# What the task asks
Copy out each line of the data that holds the string "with".

Given material Start Marker

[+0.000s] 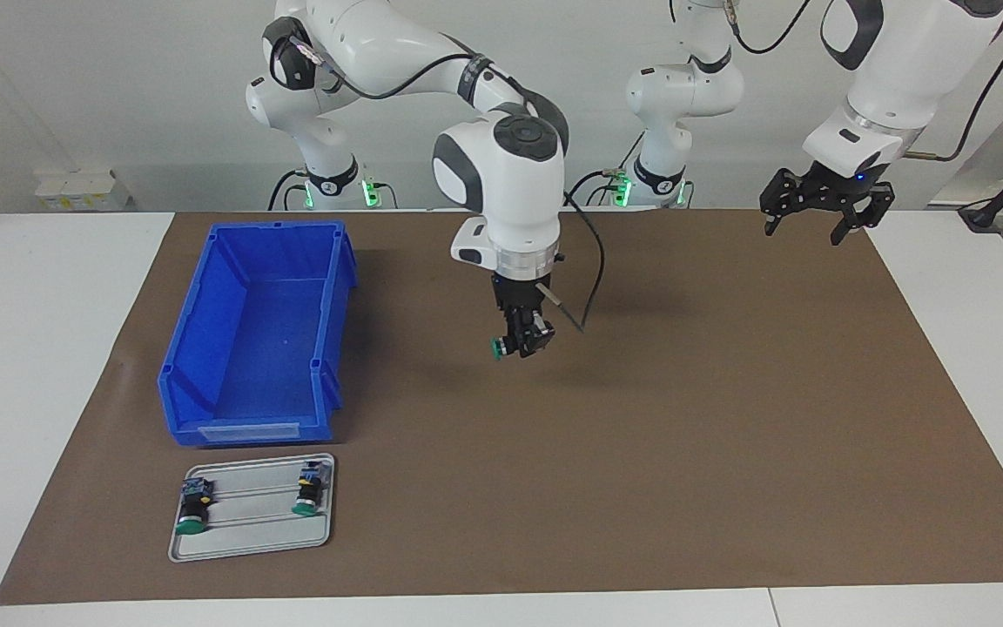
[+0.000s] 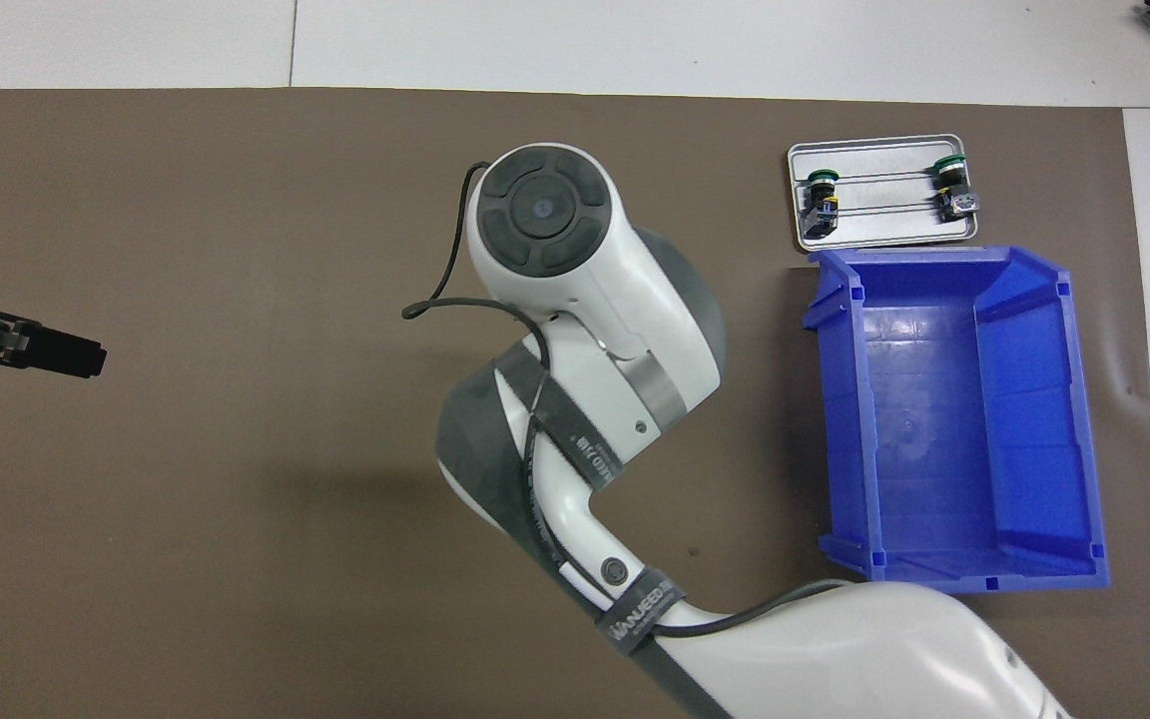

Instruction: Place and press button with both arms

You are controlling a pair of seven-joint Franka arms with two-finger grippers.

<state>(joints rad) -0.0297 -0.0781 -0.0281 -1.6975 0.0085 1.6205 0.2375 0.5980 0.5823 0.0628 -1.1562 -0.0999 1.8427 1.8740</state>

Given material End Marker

# Answer
Instruction: Place and press button with both arms
You are controlling a pair of seven-joint Franka arms with two-finger grippers.

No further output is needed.